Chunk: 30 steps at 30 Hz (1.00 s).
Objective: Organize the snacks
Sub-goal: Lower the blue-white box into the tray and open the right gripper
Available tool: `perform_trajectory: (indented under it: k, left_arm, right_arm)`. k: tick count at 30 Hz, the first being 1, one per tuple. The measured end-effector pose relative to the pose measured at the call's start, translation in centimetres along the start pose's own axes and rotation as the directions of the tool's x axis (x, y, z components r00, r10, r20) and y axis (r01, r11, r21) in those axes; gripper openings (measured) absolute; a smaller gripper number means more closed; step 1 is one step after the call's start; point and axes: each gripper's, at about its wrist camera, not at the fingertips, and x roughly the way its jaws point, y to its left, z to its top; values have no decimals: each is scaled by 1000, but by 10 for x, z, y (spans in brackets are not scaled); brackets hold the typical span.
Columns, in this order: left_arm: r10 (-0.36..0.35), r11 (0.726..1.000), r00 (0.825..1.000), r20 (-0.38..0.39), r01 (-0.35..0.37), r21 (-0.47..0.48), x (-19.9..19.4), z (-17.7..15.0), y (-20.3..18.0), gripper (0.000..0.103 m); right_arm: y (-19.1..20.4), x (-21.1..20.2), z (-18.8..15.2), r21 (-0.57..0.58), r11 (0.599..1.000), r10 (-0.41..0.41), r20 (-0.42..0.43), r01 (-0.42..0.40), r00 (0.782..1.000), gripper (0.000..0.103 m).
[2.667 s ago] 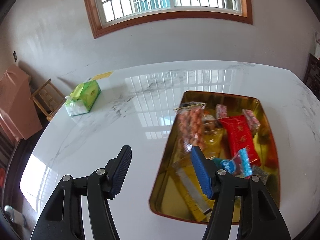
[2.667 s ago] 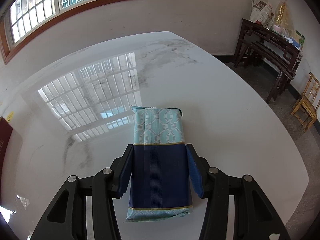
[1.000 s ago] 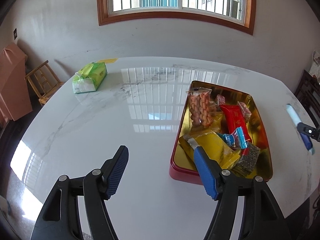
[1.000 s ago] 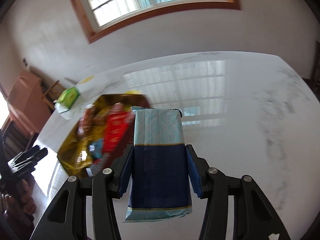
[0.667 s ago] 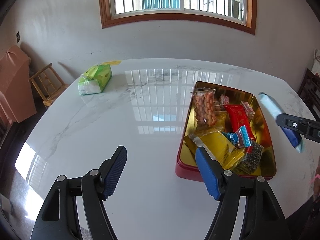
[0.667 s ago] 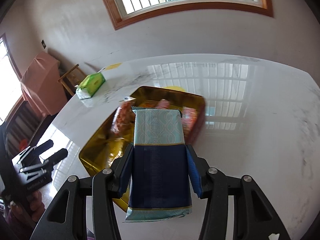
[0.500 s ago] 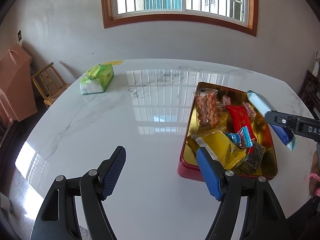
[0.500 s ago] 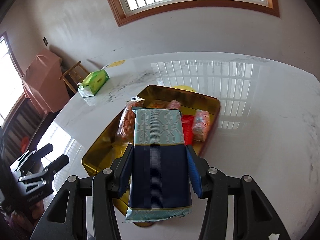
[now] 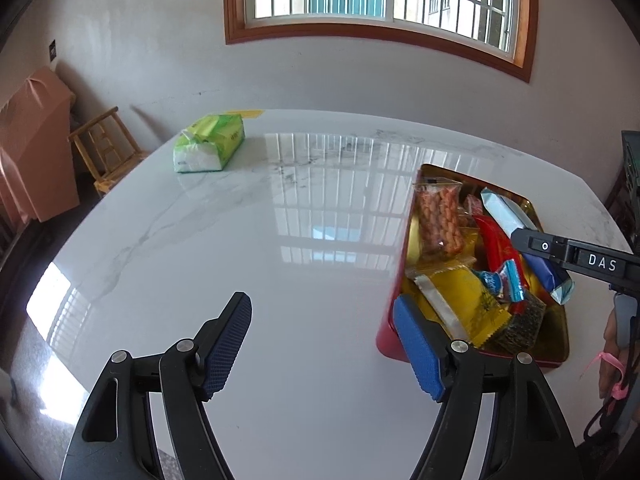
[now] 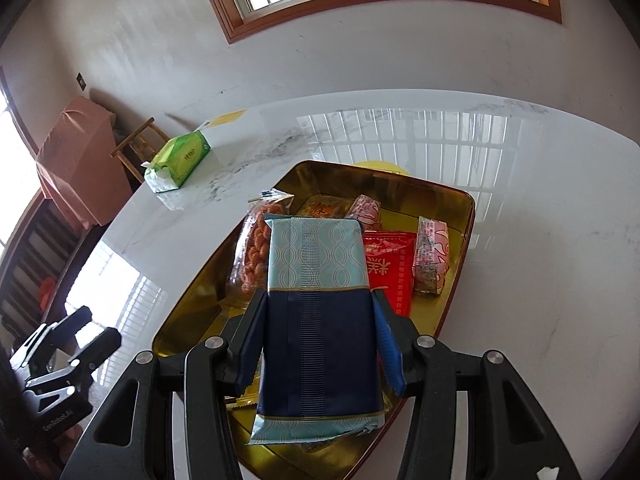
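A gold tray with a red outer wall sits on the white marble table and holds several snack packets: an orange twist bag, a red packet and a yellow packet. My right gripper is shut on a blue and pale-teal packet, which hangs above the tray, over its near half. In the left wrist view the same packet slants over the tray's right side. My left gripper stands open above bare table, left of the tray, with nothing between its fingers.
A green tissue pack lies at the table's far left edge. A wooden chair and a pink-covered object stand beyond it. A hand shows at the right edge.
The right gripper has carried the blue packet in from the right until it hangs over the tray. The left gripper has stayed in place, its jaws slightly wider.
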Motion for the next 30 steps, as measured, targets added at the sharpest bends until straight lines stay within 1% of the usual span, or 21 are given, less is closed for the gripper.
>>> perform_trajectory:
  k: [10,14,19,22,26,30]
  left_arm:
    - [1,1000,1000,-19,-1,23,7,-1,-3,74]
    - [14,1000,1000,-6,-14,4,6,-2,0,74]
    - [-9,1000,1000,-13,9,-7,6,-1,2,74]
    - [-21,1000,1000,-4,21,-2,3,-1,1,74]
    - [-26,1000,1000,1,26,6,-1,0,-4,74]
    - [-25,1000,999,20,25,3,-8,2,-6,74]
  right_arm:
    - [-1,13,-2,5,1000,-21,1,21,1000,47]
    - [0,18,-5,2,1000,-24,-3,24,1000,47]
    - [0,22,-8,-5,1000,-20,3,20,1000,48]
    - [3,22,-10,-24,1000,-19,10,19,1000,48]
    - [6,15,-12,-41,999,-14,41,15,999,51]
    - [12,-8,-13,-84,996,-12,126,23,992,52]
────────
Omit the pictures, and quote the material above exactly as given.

Chunk: 30 steps at 30 Hz (1.00 s).
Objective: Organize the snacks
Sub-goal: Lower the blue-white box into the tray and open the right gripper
Available tool: `perform_trajectory: (indented under it: k, left_arm, right_arm)`. k: tick count at 30 Hz, the first being 1, one per tuple. The measured end-effector pose relative to the pose measured at the call's start, translation in centimetres along the start pose's own axes and rotation as the directions of the tool's x axis (x, y, z components r00, r10, r20) and y axis (r01, r11, r21) in those axes; gripper openings (measured) absolute; a smaller gripper number means more closed; step 1 is one step after the call's start; point and axes: each gripper's, at about its wrist camera, not at the fingertips, and x roughly the way its jaws point, y to its left, z to its top; values have no decimals: each is scaled by 1000, but by 10 for x, z, y (spans in brackets are not scaled); brackets hold the typical span.
Columns, in this order: left_arm: r10 (-0.36..0.35), r11 (0.726..1.000), r00 (0.825..1.000), r20 (-0.38..0.39), r01 (-0.35..0.37), r21 (-0.47..0.48), x (-19.9..19.4), z (-17.7..15.0), y (-20.3..18.0), gripper (0.000..0.103 m); right_arm: y (-19.1..20.4), x (-21.1..20.2), z (-18.8..15.2), r21 (-0.57..0.58), r11 (0.599..1.000), r10 (-0.41..0.41), r20 (-0.42..0.43), r01 (-0.42..0.40), r00 (0.782..1.000), gripper (0.000..0.103 m).
[2.667 s ago] 
[2.667 s ago] 
[1.000 s ago] 
[1.000 s ago] 
[0.667 s ago] 
[0.667 s ago] 
[0.500 s ago] 
[0.500 s ago] 
[now] 
[now] 
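A gold tray with a red outer wall sits on the white marble table and holds several snack packets: an orange twist bag, a red packet and a yellow packet. My right gripper is shut on a blue and pale-teal packet, which hangs above the tray, over its near half. In the left wrist view the same packet slants over the tray's right side. My left gripper stands open above bare table, left of the tray, with nothing between its fingers.
A green tissue pack lies at the table's far left edge. A wooden chair and a pink-covered object stand beyond it. A hand shows at the right edge.
The right gripper has carried the blue packet in from the right until it hangs over the tray. The left gripper has stayed in place, its jaws slightly wider.
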Motion for the next 30 steps, as measured, targets added at the sharpest bends until straight lines stay within 1% of the usual span, or 21 are given, less is closed for the gripper.
>>> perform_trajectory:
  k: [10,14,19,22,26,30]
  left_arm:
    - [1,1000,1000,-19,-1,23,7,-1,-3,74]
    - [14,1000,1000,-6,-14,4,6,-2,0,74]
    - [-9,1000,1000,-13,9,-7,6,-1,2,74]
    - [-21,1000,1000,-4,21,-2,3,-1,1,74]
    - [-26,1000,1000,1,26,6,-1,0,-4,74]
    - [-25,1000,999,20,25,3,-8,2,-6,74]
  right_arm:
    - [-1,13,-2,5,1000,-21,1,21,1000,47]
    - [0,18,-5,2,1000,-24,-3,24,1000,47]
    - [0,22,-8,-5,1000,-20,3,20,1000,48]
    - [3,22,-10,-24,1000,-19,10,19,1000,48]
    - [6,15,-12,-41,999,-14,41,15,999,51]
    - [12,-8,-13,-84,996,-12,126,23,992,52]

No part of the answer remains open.